= TASK GOAL =
Look through the listing below for the string "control". Show each line where it occurs.

= WORKING DATA =
------------------------------------------------
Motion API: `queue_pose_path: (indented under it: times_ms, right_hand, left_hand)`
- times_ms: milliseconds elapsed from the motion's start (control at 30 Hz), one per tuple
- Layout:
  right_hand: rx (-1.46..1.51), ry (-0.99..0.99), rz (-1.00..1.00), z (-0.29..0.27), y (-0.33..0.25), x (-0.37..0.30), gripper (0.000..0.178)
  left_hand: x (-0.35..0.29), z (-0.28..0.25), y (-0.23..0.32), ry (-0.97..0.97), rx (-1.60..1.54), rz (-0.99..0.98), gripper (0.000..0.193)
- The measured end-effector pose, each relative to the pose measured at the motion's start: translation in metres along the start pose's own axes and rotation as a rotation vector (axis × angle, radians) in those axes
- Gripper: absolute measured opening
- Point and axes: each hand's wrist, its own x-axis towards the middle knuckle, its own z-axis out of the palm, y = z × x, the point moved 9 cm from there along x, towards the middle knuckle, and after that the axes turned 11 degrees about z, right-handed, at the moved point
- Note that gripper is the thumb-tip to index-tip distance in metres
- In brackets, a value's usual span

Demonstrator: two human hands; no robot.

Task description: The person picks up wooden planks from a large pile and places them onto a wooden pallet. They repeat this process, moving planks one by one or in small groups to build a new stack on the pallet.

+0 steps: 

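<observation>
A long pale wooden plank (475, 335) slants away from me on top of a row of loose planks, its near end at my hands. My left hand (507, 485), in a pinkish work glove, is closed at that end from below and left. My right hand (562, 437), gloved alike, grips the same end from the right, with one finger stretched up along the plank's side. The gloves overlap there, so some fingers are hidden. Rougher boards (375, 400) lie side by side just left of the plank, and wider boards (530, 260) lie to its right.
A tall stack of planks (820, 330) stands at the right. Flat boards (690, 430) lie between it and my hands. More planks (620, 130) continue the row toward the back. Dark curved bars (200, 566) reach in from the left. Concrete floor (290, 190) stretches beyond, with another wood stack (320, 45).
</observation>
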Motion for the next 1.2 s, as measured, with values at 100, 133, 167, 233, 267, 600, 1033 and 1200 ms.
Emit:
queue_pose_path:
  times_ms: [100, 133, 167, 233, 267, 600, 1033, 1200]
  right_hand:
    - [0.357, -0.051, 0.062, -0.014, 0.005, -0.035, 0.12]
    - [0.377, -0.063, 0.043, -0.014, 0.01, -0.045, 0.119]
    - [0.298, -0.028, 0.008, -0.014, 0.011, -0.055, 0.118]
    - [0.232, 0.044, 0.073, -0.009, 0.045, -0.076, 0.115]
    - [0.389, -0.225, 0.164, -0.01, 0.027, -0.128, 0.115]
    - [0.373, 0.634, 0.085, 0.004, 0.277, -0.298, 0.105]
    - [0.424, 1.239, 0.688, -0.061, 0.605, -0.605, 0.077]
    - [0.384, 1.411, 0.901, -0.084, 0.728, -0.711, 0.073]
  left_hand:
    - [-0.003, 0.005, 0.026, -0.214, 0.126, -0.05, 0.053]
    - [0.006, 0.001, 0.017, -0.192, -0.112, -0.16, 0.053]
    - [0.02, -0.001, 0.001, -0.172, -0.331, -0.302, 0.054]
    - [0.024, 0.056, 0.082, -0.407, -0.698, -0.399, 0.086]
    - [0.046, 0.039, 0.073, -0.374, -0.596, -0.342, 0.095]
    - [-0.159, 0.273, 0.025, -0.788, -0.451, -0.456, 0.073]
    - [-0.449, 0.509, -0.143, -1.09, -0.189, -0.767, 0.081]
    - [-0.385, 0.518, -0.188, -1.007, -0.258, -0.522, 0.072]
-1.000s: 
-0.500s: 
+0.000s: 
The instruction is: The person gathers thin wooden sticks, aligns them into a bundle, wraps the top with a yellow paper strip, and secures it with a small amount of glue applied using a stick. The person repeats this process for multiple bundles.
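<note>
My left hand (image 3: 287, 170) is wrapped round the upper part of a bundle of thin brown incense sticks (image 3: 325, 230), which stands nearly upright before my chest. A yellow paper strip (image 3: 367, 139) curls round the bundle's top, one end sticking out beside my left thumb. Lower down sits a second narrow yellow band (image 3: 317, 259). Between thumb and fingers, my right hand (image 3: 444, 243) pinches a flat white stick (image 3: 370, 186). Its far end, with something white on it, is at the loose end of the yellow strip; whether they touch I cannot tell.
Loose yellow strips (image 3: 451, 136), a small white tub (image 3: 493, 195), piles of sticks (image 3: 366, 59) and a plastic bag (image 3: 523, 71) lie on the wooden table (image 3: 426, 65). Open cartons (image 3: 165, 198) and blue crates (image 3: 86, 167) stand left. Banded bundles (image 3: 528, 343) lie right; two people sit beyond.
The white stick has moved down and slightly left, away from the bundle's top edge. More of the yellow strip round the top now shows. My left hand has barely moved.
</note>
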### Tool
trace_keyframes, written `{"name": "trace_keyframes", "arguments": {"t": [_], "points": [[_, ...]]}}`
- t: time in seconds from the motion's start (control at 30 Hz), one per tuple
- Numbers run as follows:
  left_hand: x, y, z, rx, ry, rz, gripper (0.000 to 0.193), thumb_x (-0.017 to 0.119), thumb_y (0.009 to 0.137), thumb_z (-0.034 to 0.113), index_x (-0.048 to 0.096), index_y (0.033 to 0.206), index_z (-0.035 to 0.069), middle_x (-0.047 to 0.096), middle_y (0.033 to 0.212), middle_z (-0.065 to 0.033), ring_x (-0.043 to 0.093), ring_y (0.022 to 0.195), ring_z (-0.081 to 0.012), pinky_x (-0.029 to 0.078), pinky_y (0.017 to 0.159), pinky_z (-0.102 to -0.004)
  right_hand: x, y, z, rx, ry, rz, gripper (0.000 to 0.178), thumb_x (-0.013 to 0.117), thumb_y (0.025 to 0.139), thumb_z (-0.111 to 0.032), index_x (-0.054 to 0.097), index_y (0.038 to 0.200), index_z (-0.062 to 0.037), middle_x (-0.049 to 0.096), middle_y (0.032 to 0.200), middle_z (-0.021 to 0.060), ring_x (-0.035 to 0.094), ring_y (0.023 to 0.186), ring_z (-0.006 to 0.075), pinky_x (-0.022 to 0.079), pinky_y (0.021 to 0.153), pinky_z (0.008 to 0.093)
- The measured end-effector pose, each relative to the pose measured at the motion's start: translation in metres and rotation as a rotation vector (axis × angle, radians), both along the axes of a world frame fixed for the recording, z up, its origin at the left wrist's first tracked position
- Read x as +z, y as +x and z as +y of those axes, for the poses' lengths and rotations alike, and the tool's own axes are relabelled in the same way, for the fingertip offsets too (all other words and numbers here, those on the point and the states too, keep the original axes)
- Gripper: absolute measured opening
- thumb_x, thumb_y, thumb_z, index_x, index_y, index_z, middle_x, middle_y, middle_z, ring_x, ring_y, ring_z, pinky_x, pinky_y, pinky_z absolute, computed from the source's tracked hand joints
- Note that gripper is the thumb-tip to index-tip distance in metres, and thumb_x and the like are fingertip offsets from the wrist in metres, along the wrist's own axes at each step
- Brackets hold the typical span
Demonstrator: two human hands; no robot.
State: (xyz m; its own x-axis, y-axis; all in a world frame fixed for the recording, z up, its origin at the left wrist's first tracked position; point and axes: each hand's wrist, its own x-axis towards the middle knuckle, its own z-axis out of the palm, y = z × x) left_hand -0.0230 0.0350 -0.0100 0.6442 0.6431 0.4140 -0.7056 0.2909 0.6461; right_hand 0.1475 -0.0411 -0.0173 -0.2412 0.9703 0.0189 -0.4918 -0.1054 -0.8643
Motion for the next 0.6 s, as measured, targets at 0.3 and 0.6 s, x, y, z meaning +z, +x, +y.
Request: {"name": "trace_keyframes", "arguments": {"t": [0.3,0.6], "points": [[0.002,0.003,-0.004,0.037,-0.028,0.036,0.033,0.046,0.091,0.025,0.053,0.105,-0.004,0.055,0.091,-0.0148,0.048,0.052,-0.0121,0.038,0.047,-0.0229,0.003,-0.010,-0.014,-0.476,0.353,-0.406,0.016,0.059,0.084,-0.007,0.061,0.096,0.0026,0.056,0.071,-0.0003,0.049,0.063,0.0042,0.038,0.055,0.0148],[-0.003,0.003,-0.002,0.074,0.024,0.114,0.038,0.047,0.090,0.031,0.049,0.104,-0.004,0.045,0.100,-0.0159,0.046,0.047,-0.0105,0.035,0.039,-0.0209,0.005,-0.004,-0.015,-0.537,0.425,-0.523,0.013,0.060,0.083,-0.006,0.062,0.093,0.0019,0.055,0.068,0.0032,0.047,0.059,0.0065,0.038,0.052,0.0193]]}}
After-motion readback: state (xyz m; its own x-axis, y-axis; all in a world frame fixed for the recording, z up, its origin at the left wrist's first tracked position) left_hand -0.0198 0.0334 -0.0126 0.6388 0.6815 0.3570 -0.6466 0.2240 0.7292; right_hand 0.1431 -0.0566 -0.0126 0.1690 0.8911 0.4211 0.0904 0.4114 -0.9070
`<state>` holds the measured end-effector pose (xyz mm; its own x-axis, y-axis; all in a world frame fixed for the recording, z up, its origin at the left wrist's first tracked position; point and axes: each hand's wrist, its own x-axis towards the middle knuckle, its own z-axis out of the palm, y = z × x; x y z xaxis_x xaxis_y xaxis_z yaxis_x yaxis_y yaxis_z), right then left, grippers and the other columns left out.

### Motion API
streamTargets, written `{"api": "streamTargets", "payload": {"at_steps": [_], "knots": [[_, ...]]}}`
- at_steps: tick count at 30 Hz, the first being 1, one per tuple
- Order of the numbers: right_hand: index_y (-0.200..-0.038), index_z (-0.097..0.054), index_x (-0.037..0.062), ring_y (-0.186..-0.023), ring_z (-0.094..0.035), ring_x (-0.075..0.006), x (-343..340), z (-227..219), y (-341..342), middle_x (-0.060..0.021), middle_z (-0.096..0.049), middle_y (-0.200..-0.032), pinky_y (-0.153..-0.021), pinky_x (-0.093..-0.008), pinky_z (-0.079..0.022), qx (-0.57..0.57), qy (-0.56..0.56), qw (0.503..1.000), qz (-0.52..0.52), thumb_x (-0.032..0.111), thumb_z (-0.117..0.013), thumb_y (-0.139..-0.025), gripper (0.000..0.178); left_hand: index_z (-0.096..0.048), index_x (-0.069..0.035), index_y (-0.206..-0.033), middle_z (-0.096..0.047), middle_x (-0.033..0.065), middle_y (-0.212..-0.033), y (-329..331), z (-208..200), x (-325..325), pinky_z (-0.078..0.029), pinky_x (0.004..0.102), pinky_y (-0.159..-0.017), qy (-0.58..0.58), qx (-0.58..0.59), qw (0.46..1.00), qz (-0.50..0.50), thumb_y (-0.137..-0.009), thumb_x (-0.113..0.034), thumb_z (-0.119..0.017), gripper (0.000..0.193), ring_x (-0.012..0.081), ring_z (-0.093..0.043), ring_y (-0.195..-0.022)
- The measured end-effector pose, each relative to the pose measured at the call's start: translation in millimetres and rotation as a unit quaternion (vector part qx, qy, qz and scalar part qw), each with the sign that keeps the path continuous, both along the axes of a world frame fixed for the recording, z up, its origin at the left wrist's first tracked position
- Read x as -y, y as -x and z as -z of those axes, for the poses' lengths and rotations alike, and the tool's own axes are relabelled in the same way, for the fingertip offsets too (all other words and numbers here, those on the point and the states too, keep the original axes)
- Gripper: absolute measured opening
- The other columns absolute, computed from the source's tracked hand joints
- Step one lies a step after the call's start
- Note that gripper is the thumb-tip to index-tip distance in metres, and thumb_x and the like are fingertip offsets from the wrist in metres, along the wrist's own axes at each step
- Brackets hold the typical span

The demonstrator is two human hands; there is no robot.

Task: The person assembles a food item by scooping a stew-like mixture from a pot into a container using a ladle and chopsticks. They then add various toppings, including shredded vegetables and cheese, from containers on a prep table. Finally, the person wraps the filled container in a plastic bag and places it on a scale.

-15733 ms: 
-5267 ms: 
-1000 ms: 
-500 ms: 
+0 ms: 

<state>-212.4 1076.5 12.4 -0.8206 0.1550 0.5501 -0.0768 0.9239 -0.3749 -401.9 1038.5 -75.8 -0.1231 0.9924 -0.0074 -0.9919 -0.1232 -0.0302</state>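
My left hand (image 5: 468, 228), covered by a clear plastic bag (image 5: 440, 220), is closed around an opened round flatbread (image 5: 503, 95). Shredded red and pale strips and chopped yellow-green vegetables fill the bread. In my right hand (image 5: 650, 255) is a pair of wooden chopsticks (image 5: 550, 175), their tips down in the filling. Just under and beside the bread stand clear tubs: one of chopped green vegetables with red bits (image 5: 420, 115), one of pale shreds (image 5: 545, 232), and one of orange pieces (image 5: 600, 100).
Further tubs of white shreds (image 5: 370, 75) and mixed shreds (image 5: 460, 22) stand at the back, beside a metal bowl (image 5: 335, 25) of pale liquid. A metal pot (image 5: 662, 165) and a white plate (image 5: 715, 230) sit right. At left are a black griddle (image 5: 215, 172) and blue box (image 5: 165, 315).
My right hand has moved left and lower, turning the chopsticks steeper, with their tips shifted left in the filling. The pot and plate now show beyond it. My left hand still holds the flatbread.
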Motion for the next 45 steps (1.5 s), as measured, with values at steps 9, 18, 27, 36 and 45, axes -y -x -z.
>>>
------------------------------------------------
= SOLUTION FOR THIS TASK =
- times_ms: milliseconds elapsed from the motion's start (control at 30 Hz), one per tuple
- t: time in seconds from the motion's start (control at 30 Hz), one per tuple

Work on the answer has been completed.